YOUR TASK
Which lines in the records below mention the word "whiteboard"? Copy each one out.

Records from a dataset
== Segment start ==

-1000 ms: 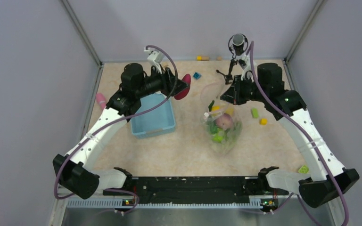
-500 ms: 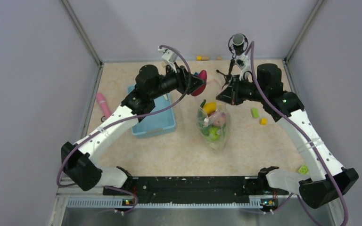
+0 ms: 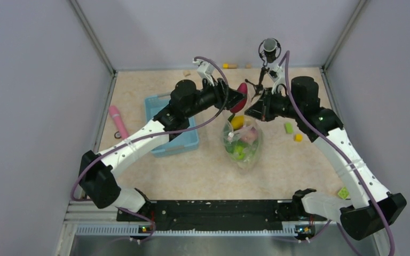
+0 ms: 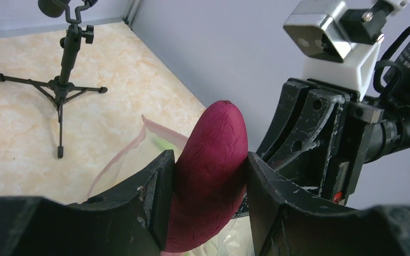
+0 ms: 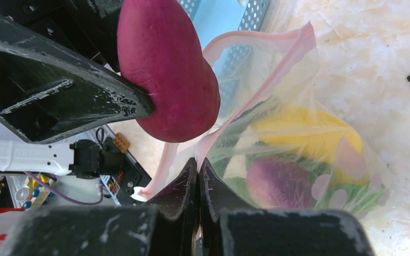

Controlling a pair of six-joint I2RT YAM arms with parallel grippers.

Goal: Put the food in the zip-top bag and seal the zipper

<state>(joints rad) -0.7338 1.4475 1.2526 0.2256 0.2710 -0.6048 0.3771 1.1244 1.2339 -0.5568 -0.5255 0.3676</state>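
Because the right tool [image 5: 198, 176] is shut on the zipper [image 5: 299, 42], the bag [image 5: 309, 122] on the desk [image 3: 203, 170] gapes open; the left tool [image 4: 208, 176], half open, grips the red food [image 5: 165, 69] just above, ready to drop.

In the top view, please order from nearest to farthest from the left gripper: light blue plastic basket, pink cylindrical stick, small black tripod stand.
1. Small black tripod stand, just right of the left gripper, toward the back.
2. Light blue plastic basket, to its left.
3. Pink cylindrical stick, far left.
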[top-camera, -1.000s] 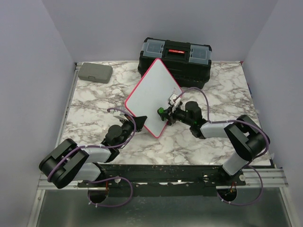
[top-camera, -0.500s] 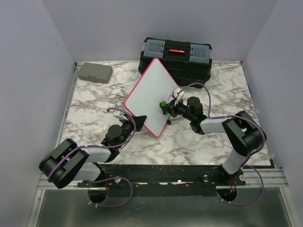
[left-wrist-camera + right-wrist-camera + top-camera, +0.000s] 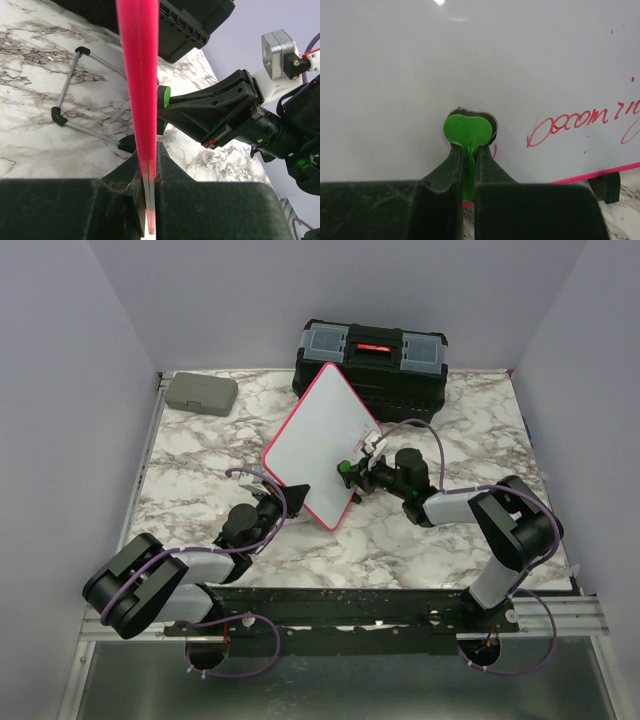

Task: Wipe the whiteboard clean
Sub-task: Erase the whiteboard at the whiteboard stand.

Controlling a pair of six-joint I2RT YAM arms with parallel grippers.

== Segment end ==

ANSWER FOR THIS EXERCISE
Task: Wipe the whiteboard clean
Sub-task: Erase the whiteboard at the whiteboard stand.

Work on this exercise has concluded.